## About this exercise
Go through the lines below and copy each one that holds the string "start".
═════ Source data ═════
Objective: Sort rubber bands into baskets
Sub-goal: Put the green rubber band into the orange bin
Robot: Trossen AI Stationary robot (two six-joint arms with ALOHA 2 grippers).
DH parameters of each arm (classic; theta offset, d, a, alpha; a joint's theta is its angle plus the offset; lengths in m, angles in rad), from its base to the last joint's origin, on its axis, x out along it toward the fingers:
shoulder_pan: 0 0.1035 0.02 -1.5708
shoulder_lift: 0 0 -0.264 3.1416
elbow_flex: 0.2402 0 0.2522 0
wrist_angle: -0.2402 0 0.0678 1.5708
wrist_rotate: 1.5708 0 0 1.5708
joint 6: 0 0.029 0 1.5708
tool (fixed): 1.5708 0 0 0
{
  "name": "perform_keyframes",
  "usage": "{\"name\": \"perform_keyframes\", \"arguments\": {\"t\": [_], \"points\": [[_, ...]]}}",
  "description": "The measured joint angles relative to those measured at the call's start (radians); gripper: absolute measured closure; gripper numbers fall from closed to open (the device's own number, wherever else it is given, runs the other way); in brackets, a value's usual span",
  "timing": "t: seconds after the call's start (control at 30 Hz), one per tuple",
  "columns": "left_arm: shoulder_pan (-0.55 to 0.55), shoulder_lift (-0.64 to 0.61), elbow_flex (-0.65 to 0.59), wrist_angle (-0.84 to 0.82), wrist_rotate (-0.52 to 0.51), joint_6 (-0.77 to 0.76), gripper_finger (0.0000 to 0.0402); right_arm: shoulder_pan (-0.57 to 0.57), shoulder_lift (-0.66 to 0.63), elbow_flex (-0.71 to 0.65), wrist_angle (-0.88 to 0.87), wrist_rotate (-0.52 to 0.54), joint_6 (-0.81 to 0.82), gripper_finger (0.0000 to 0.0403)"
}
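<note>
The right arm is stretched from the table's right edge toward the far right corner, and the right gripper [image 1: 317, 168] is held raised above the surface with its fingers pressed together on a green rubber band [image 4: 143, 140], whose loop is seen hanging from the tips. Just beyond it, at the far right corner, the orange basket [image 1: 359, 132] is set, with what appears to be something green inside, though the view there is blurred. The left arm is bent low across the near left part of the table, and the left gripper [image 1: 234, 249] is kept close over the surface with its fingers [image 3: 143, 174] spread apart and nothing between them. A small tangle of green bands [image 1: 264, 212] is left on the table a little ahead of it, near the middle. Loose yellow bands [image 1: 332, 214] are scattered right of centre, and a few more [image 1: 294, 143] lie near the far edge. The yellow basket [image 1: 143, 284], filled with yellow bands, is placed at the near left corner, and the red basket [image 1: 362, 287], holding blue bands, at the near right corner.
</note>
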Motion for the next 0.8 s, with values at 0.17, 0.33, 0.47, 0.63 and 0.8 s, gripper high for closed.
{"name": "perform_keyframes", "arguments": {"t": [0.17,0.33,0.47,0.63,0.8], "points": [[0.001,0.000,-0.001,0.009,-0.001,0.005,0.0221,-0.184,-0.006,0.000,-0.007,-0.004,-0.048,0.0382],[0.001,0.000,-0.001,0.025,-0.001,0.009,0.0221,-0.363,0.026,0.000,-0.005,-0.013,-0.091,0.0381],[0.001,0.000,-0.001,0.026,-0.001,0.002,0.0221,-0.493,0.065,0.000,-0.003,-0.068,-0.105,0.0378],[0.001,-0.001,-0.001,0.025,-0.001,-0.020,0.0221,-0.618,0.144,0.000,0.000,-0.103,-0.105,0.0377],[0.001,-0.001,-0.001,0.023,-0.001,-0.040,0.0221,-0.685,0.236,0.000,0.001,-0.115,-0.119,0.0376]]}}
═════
## Solution for this problem
  "description": "The measured joint angles relative to those measured at the call's start (radians); gripper: absolute measured closure; gripper numbers fall from closed to open (the device's own number, wherever else it is given, runs the other way); in brackets, a value's usual span",
  "timing": "t: seconds after the call's start (control at 30 Hz), one per tuple",

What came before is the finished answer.